Hedy Lamarr was an actress, icon, and inventor during the 20th Century, and has one of the most fascinating life stories of any Hollywood star.

Born as Hedwig Eva Maria Kiesler in Vienna in 1913, Hedy Lamarr showed an interest in acting from a young age and won a beauty contest at age 12. During her childhood she would go on long walks in the woods with her father, who would explain how various machines worked. This is where her love of science began.

 

How Hedy Lamarr Went From Hollywood to Engineering

Her big break came in 1933, when she starred in the now infamous Ecstasy. The film was publicly denounced by the Pope and banned in the US.

From there Hedy Lamarr went on to act on the stage, drawing the attention of the third richest man in Austria, an arms-dealer by the name of Friedrich Mandl. They married in August of 1933. He was significantly older, and a controlling husband.

Lamarr found this suffocating, and would eventually flee their castle home, Schloss Schwarzenau. Accounts vary of how she escaped: some say she disguised herself as a maid, others say she persuaded her husband to let her wear every piece of jewellery she owned to a dinner party, where she later slipped away, funding her escape to London by selling it all.

She would arrive in Hollywood in 1938, where she would go on to promoted as ‘the world’s most beautiful woman.’ Her screen named was taken from silent film star Barbara La Marr in an effort to distance herself from her real identity and her Ecstasy reputation. Her Hollywood debut was in Algiers. Allegedly she was so beautiful that when she first appeared on screen, audiences audibly gasped.

Despite having no formal engineering training, Lamarr took up, in her words, ‘tinkering’ to stave off boredom while acting. She had a laboratory at her home, and in her trailer on set.

 

Hedy Lamarr's Engineering Inventions in WWII

In the 1940s Lamarr would work with composer George Antheil to support the Allied war effort. Concerned about the safety of her Jewish mother in Vienna, she was aware that Nazi submarines were engaged in destroying ships carrying refugees to America.
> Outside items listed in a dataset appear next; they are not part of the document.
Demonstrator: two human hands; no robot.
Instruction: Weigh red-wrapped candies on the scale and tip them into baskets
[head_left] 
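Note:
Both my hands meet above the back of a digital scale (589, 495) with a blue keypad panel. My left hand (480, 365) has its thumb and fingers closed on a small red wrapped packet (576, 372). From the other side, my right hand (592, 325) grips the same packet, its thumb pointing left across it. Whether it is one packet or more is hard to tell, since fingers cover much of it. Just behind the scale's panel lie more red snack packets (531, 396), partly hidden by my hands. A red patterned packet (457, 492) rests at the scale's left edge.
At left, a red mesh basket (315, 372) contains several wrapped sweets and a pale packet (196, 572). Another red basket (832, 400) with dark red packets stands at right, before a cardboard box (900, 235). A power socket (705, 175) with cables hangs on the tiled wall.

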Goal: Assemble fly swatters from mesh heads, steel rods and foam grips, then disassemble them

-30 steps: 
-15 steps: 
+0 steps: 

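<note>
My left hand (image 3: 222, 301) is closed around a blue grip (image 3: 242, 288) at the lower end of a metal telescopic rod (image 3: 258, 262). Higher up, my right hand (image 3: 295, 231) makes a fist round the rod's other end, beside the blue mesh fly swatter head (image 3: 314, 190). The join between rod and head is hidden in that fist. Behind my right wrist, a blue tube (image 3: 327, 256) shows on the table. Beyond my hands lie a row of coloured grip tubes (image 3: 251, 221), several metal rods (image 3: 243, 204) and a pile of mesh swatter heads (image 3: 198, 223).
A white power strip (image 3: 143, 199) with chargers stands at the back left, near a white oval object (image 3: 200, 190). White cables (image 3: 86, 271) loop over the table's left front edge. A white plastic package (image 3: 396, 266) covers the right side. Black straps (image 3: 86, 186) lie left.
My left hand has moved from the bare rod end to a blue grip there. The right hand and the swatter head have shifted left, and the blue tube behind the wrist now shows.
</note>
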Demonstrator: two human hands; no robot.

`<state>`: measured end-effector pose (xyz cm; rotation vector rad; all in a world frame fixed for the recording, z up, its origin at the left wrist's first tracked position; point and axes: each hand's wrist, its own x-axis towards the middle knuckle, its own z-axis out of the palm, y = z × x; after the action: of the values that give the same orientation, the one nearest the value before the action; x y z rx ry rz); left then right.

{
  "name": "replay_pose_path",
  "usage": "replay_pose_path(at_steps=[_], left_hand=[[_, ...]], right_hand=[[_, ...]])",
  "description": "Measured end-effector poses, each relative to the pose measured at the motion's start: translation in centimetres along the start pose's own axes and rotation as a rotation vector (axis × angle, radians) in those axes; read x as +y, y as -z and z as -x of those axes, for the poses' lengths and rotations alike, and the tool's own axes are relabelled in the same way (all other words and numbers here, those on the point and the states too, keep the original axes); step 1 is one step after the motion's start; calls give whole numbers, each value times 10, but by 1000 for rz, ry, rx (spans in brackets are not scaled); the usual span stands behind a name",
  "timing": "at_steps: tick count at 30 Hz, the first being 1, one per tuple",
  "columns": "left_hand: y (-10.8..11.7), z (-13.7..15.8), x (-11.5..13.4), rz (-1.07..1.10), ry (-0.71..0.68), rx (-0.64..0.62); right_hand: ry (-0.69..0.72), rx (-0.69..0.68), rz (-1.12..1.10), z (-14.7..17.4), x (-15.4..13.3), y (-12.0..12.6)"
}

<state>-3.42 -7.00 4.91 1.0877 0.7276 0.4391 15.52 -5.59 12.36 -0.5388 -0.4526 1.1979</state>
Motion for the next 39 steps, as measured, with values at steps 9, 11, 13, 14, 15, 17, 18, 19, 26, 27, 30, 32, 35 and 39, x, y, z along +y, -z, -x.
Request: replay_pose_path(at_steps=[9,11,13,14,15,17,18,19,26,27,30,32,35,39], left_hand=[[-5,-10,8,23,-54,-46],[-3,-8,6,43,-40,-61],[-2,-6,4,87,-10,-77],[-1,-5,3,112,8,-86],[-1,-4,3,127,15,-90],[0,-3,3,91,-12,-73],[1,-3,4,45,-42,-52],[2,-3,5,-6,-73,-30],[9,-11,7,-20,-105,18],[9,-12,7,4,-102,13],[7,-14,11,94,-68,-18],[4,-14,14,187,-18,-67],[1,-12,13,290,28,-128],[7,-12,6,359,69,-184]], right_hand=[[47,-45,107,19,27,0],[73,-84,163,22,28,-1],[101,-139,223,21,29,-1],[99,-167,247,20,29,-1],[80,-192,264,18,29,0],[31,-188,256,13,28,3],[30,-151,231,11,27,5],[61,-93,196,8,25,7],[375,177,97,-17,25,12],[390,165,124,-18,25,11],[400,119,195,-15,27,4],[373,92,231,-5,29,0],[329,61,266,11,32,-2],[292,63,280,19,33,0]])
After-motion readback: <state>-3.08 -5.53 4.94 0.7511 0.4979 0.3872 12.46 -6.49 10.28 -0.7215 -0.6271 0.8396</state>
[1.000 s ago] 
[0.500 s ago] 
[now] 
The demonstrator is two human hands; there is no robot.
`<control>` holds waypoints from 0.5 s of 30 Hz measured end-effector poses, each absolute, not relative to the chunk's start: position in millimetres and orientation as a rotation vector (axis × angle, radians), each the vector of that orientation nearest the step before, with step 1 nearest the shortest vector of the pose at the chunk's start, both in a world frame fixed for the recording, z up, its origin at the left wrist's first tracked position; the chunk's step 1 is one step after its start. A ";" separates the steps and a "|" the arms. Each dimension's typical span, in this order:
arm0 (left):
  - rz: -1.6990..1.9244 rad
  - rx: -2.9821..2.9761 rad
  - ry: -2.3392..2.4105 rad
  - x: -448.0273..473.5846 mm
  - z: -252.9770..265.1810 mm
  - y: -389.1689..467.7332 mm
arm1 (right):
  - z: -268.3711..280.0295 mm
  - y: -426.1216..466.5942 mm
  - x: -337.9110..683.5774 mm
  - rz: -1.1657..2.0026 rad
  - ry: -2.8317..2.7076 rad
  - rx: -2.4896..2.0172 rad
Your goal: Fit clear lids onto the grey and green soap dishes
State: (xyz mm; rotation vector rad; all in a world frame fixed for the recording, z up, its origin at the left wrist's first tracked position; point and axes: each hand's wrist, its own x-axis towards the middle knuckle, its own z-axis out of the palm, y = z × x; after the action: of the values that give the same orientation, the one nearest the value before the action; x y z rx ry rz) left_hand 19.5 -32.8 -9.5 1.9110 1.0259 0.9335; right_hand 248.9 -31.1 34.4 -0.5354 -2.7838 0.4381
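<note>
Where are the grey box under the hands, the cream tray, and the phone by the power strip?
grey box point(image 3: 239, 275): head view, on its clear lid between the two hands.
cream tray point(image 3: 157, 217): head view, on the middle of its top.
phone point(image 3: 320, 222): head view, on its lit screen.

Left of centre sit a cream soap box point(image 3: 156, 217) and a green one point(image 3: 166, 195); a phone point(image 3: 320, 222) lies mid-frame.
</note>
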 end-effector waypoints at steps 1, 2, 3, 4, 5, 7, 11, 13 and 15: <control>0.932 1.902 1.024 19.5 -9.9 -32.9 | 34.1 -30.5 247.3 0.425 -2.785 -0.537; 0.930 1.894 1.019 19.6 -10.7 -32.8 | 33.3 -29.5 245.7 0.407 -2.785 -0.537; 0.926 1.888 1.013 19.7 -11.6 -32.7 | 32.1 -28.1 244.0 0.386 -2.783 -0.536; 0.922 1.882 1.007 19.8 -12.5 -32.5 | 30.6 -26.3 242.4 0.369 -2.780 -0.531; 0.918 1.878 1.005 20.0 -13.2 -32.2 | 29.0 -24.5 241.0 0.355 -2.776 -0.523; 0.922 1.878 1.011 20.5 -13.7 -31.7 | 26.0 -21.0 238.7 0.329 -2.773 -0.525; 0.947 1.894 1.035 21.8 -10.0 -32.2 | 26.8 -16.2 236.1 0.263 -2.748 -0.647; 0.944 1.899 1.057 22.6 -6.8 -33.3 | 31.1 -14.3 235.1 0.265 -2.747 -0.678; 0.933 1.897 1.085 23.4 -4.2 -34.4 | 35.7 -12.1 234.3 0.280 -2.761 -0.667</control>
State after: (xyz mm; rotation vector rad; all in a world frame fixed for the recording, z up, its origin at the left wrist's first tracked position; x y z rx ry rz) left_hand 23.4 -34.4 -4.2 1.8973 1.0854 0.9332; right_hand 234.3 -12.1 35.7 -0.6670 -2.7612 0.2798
She wanted to give the Allies the upper hand, and so had the concept of ships being able to communicate with their torpedoes.

The two of them worked to develop a torpedo guidance system that wasn’t vulnerable to electronic jamming and discovered the basic principle for the ‘spread spectrum’ or ‘frequency hopping’ technology that would later be adapted into Bluetooth and wi-fi technology. It was a secure radio signal going from ship to torpedo that would change frequencies according to a complicated code, so German soldiers and scientists couldn’t jam the signal.

 

How Hedy Lamarr Invented the Internet

The patent was granted in 1942; over 60 years before wi-fi would be widely adopted around the world. It wasn’t put into place in World War II; in fact, Lamarr was told she’d be better off selling war bonds. The technology first appeared on US Navy ships in 1962 during the Cuban missile crisis.

In 1997 she won the Electric Frontier Foundation Pioneer Award and was the first woman to win the Bulbie Gnass Spirit of Achievement Award, called the ‘Oscars of Inventing’, given to those whose achievements significantly contribute to society. In 2014 she was posthumously inducted into the National Inventors Hall of Fame.

Sadly, to this day, neither Hedy Lamarr nor her estate have seen any money from the multi-billion-dollar industry her idea paved the way for. Whilst it may not be universally acknowledged that Hedy Lamarr invented the Internet, the U.S. military has publicly acknowledged her frequency-hopping patent and contribution to technology.